ECON 4400 Project
Due July 29 by 5:00 pm. The paper must be uploaded to Carmen in a .pdf format. All parts of your final paper must be typed. The paper should be double spaced with font of 11 or 12 point. There is no minimum number of pages. There is a strict maximum of 10 pages including title page, tables, graphs, and appendices. Anything beyond 10 pages will not be graded.
The paper should include the following sections: introduction, data, empirical methodology, results, and conclusions.
Read the following instructions carefully.
Carrying Out an Empirical Project with R
Choosing a Topic
• Start with a general area or set of questions
• Make sure you are interested in the topic
• Use on-line services such as Google Scholar or EconLit to investigate past work on this topic
• Narrow down your topic to a specific question or issue to be investigated
• Work through the theoretical issue
Choosing Data
• Want data that includes measures of the things that your theoretical model imply are important
• Investigate what type of data sets have been used in the past literature
• Search for what other data sets are available (for example, ICPSR)
• Consider collecting your own data
Common Data Sources
• Labor/Employment/Wage
o Census: http://www.census.gov/cps
o BLS: http://bls.gov/data/
• For public health data:
o CDC:http://www.cdc.gov/DataStatistics/
• Comprehensive: http://www.nber.org/data/
• Other: World Bank, etc
• Data set in library AER. These data are very limited and I don’t recommend using them for your project. If you end up using these data sets for any reason, I may deduct up to 5% of your project grade. It might be a good last resort.
Using the Data
• Try to download the data from the sources in an accessible format. Download R data format if available. If not you can use Excel, csv or any delimited file and import it into your R environment. Other data types such as Sata, SAS, etc are also importable into R. Be cautious with other formats and make sure your data is properly imported.
• Create variables appropriate for analysis. For example, create dummy variables from categorical variables, create hourly wages, etc.
• Your data set may have many other variables that you don’t need. It’s a good practice to create a new data frame to save the subset of the variables of interest. It would be easier to work with a data frame that only includes the variables you need.
• Check the data for missing values, errors, outliers, etc.

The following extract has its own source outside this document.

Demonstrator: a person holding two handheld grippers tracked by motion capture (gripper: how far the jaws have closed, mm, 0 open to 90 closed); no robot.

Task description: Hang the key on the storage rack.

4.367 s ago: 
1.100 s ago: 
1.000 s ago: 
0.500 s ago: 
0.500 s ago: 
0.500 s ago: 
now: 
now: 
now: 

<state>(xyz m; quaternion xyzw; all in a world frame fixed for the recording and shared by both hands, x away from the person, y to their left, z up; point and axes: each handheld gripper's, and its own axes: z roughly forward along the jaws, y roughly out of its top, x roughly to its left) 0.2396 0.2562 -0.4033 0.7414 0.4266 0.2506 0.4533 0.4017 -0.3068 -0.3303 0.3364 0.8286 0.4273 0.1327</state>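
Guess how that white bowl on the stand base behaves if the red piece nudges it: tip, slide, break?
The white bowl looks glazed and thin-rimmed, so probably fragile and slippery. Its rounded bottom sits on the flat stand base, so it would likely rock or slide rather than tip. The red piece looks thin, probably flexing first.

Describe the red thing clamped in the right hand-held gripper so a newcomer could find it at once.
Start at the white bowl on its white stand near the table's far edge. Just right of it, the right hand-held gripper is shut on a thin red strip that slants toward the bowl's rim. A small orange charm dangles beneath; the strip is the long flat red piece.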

• If you have data on multiple time periods (a panel) you can take a subset of that data set at a particular date you want. You know how to subset data in R using square brackets [ ].
• Make sure to report what you did
Estimating a Model
• Start with a model that is based in your theory (Your baseline specification). This should include the variables of interest and main control variables.

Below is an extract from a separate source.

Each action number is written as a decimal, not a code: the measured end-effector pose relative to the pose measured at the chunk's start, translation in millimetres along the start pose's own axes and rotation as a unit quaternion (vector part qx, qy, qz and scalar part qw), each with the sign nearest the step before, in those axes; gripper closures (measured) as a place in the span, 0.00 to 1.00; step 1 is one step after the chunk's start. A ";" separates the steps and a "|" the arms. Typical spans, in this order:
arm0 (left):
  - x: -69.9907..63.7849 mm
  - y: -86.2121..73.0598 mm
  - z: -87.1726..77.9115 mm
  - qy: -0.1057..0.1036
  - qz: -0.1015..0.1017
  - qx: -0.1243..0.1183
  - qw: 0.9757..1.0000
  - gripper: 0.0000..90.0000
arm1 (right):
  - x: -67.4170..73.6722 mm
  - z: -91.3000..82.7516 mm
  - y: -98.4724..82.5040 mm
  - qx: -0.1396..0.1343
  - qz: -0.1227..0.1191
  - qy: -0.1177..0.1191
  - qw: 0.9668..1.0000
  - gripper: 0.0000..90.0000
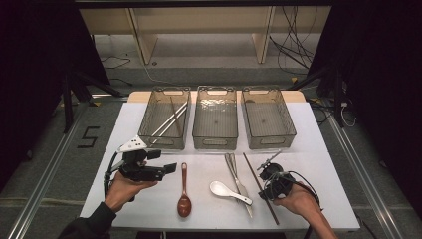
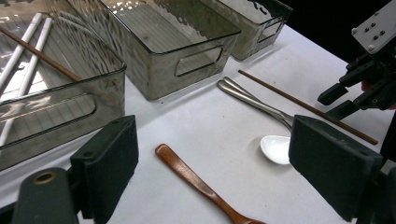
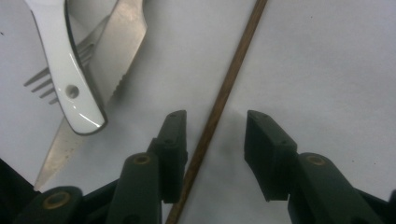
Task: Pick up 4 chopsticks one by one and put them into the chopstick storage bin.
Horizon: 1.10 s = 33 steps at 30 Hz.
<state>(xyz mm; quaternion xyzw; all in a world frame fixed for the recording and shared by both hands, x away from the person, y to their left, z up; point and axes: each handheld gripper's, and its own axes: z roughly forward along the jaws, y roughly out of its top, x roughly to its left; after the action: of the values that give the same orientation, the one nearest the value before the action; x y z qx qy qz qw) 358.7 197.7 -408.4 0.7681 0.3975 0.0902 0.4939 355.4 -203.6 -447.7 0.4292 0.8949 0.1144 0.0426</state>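
The brown chopstick [image 3: 219, 100] lay flat on the white table [image 1: 318, 199], right of the other cutlery and in front of the bins, running between the 2 jaws of the right tool [image 1: 271, 175]. In the right gripper view those jaws stood apart on either side of it: one jaw was close against the stick, though contact could not be told, and the other was clearly apart from it, so nothing was clamped. The jaws rested low at the table, with the person's right hand [image 1: 298, 199] behind them.

Just beside the chopstick lay 1 white ceramic spoon [image 1: 229, 192], its handle end resting over 1 steel knife [image 3: 100, 70] and 1 steel fork [image 3: 46, 81]. Further left lay 1 brown wooden spoon [image 1: 184, 191], bowl toward the person, well apart from the rest.

The left tool [image 1: 161, 169] hung above the table near that wooden spoon, its 2 jaws wide apart and holding nothing, carried by the left hand [image 1: 122, 191].

Behind the cutlery stood 3 smoky clear bins in a row. The left bin [image 1: 149, 134] held 2 white chopsticks [image 2: 28, 60] and 1 more brown chopstick [image 2: 42, 55] crossing them. The middle bin [image 1: 215, 142] and the right bin [image 1: 288, 129] stood beside it.
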 end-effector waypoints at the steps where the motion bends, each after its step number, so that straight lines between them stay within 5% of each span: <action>1: 0.6 -0.6 -0.6 0.002 -0.003 -0.001 1.000 0.17 | 0.2 0.7 0.2 0.005 0.000 -0.002 1.000 0.68; 20: -1.6 -3.2 -4.8 0.009 0.002 -0.002 1.000 0.17 | 0.6 7.6 3.2 0.040 -0.030 -0.015 0.999 0.89; 33: -1.5 -3.5 -4.8 0.009 0.002 -0.002 1.000 0.17 | -13.3 4.6 -1.5 0.040 -0.007 -0.017 0.999 0.95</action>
<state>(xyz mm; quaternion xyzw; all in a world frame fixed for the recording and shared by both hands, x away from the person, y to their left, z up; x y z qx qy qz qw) 353.4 200.6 -408.5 0.7671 0.4002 0.0992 0.4916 363.3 -214.1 -452.9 0.4264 0.9008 0.0710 0.0418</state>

• Include other variables that are theoretically less clear, and test for their significance. (t-test for single variable and f-test for jointly testing multiple variables)
• Check for functional form misspecification. (plots, R-squared, etc)

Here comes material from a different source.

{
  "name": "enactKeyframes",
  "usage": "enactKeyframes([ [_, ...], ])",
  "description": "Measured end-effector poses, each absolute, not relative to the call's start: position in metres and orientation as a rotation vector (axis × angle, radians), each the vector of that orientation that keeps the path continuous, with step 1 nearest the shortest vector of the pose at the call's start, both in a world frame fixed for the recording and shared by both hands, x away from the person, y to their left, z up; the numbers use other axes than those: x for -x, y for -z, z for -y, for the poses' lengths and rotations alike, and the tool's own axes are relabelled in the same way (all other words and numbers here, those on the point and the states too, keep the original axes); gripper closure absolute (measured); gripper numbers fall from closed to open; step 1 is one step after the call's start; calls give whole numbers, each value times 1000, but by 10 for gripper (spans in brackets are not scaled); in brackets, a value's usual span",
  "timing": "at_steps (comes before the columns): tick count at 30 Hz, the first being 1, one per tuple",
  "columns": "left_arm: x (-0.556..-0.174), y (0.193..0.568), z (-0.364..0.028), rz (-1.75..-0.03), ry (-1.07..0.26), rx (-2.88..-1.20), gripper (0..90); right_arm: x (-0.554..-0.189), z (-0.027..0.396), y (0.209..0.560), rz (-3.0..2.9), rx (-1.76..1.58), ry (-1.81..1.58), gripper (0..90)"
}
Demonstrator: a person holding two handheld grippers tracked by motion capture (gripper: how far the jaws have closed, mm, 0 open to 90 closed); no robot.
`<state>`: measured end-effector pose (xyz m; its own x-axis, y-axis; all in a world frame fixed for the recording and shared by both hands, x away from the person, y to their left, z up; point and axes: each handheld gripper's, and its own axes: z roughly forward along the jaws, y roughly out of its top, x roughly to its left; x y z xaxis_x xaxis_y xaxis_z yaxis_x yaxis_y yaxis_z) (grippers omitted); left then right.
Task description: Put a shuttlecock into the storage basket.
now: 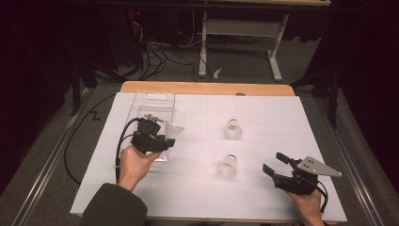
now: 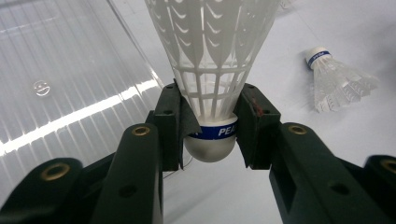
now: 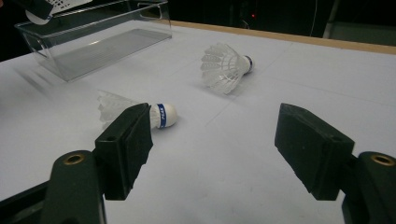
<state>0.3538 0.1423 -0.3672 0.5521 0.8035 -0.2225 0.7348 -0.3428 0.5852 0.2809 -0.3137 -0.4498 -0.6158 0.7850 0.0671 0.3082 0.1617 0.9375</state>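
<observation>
While the left gripper (image 1: 165, 137) carries a white shuttlecock (image 1: 173, 129) above the near right corner of the clear plastic box (image 1: 151, 103), the step in hand is judged to be the transfer of shuttlecocks from the table into that box. In the left gripper view the jaws are clenched on the held shuttlecock (image 2: 212, 70) at its blue-banded cork, one pad on each side, with the skirt pointing away from the hand. The ribbed floor of the box (image 2: 56, 93) lies to the left of the jaws in that view, and no shuttlecock can be seen in it.

The box stands toward the far left corner of the white sheet (image 1: 263, 197) that covers the table. Two more shuttlecocks lie near the middle of the sheet, well apart from the box: the farther shuttlecock (image 1: 232, 129) and the nearer shuttlecock (image 1: 227, 166).

At the near right edge of the sheet the right gripper (image 1: 275, 164) rests in the person's hand with its jaws released and nothing between them. In the right gripper view the nearer shuttlecock (image 3: 140, 114) lies just beyond its left jaw.

The next move probably calls for bringing the held shuttlecock fully over the box opening, lowering it within the walls and then parting the jaws; a release too near the rim could let it tip out.
</observation>
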Motion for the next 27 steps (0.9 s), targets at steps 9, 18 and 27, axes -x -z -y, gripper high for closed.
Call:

• Consider reasonable forms: interactions, quadratics, logs, etc.
• Don’t lose sight of your theory and the ceteris paribus interpretation – you need to be careful about including variables that greatly alter the interpretation. For example, effect of bedrooms on house price conditional on square footage
• Once you have a well-specified model, need to worry about the standard errors
• Check for heteroskedasticity (use graphs). There are other tests too. Always safe to use heteroscedasticity-robust tests.
Reporting
• You need to report your results for your base model and different specification (including functional forms, added control variables, etc).
• Need to include the p-values for the tests of significance for the variables in your model.
• We will use stargazer package to produce nice regression results.
Validity
• Think about the omitted variables that are not observed in the data
• See if there’s simultaneous causality problem
• How big of an issue can measurement errors cause in your model
• You need to mention these issues and their importance even if you cannot solve them.
Interpreting your results
• Keep theory in mind when interpreting results
• Be careful to keep ceteris paribus in mind
• Keep in mind potential problems with your estimates – be cautious drawing conclusions
• Can get an idea of the direction of bias due to omitted variables, measurement error or simultaneity
Further issues
• Some problems are just too hard to easily solve with available data
• May be able to approach the problem in several ways, but something could still go wrong with each one
• Provide enough information for a reader to decide whether they find your results convincing or not
• Don’t worry if you don’t “prove” your theory
• With unexpected results, you want to be careful in thinking through potential biases.
• But, if you have carefully specified your model and feel confident you have unbiased estimates, then that’s just the way things are.